Certo, a guardarlo con gli occhi del presente neppure quel Manifesto era esente da limiti. Ad esempio, l’idea che lo Stato debba limitarsi al ruolo di regolatore, oltre che di erogatore dei servizi pubblici essenziali, è ormai superata. Al giorno d’oggi lo Stato è tante cose insieme: promotore, garante, gestore, investitore, ecc…Ma il problema, ieri come oggi, è quello di evitare, da una parte, un’illimitata espansione dell’intervento pubblico che finisca per comprimere le opportunità offerte dai mercati; dall’altra, l’attuazione di politiche che frenino il cambiamento anziché indirizzarlo per il verso giusto. Su questi temi, che chiamano in causa l’approccio di allora, un vero dibattito dentro il Pd in tutti questi anni non c’è mai stato. Ed allora concentrarlo in soli tre mesi restituisce inevitabilmente l’impressione di un’operazione più finalizzata ad un obiettivo politico immediato – il rientro di Articolo 1 –, che non volta ad un ripensamento funditus delle basi teoriche su cui poggia la piattaforma politico-programmatica.

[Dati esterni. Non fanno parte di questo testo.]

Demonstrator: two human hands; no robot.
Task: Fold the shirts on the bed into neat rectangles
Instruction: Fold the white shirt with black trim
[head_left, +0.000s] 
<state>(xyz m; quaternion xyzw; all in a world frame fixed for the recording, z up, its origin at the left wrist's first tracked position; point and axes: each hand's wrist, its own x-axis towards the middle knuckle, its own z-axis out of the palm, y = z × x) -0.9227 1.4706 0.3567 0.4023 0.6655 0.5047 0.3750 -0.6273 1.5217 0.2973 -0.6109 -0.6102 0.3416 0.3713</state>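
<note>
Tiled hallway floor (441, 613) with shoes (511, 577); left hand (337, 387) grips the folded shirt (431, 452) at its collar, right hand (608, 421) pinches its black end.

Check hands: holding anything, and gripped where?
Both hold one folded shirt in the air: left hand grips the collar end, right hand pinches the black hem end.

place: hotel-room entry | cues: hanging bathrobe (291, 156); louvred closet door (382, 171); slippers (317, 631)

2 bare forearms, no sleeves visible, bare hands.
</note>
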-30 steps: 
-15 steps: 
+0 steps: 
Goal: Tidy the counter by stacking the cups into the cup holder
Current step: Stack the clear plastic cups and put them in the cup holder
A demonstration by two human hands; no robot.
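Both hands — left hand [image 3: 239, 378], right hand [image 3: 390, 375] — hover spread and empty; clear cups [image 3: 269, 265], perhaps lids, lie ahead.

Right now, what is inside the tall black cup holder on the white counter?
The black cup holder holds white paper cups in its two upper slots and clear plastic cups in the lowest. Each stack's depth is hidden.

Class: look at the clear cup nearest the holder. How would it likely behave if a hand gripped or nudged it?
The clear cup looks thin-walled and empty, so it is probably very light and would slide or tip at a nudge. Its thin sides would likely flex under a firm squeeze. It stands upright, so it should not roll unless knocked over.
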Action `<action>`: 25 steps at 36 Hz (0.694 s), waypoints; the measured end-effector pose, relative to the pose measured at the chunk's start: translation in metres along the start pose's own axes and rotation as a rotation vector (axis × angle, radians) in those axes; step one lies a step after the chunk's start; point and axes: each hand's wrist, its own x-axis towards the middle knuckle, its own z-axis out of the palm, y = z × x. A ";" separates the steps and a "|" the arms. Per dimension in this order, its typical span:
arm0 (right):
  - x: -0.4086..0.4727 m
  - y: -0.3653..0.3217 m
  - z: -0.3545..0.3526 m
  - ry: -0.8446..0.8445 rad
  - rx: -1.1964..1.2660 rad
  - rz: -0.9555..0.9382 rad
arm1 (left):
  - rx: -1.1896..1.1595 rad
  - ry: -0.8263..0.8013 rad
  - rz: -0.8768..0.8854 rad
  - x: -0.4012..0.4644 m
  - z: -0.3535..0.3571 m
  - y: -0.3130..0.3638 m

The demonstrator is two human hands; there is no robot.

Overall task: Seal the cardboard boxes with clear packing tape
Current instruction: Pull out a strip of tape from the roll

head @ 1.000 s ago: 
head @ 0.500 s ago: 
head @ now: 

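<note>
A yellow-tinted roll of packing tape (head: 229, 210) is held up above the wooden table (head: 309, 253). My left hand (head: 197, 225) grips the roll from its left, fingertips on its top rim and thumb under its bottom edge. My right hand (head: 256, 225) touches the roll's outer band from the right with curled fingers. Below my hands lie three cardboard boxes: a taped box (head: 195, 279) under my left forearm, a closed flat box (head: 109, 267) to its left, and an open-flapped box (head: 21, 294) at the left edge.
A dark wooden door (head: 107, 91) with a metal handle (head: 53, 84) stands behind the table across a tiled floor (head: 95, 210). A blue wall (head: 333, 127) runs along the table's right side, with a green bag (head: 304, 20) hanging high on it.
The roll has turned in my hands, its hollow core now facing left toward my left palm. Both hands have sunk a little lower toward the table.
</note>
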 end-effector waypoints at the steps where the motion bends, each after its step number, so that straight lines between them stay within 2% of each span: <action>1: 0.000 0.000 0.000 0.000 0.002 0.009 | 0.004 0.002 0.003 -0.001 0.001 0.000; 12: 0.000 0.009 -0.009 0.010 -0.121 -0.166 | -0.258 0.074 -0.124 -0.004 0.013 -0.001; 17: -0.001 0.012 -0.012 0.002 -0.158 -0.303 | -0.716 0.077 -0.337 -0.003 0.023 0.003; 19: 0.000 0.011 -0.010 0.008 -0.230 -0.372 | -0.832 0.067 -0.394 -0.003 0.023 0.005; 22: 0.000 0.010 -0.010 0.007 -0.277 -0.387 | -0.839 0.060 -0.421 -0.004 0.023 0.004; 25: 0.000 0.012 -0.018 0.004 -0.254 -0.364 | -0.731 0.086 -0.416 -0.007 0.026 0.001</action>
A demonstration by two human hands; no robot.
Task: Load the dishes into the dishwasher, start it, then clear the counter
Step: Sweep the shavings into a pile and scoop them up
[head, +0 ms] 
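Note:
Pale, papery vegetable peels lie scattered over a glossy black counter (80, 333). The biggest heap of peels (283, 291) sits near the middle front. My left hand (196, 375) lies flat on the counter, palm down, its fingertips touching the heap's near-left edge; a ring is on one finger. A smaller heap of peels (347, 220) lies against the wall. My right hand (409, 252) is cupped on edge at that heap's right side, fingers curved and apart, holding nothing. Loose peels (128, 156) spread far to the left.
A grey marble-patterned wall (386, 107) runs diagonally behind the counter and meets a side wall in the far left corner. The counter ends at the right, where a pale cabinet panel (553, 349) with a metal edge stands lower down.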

Come che sia, alla luce della comparazione svolta, la conseguenza è oggettivamente quella di uno spostamento a sinistra del baricentro del partito. Il punto di equilibrio su cui si basava il patto fondativo del 2008 è rimesso in discussione. La cesura è netta. A questo punto viene da chiedersi: ma se il Manifesto rappresenta la “Costituzione” del partito sul piano dei valori, è necessario cambiare la Costituzione ogni volta che cambia il contesto di riferimento? Se fra quindici anni lo scenario muterà di nuovo bisognerà scrivere un altro Manifesto? In realtà la Costituzione è per sua natura destinata a durare nel tempo, va aggiornata alla luce dei mutamenti che nel frattempo intervengono, ma non certo riscritta ogni volta da capo a piedi. Allora sarebbe stato più opportuno distinguere il piano dei valori fondativi da quello delle linee programmatiche dell’azione politica e agire prevalentemente su quest’ultime, modificando cioè le policies da mettere in campo per rispondere alla crisi e non i principi, che come tali sono suscettibili di essere variamente interpretati e modulati a seconda delle diverse condizioni di contesto.

Invece si è scelto di redigere un nuovo Manifesto, anziché intervenire in modo mirato emendando singole parti di quello originario. Il che pone l’ulteriore problema della convivenza tra il vecchio e il nuovo testo.  Quello del 2008 non viene soppiantato, ma resta accanto al nuovo, che tuttavia è da subito valido e cogente. Ma allora che rapporto c’è tra le due Carte? Il Manifesto del 2023 abroga quello del 2008 o si limita ad integrarlo? E quale prevale in caso di conflitto? Come si vede un bel dilemma, la cui soluzione è affidata agli esiti del congresso. Il che non fa altro che aumentare i dubbi su quale sia la reale anima del Pd. Il Pd è quello del 2008 o quello del 2023? Al momento sembra un partito Giano bifronte, che dal non avere una chiara identità è arrivato ad averne persino due.  Ma quanto può durare questa ambiguità? Sembra difficile accontentarsi della mancata archiviazione del Manifesto fondativo, finché non si chiarisce se il mutamento che è avvenuto nel codice genetico del Pd – che in quel Manifesto era iscritto – è definitivo oppure no.

Luca Castelli, professore associato presso l’Università di Perugia, è stato relatore al convegno promosso recentemente da Pierluigi Castagnetti all’Istituto Sturzo (19 dicembre 2022).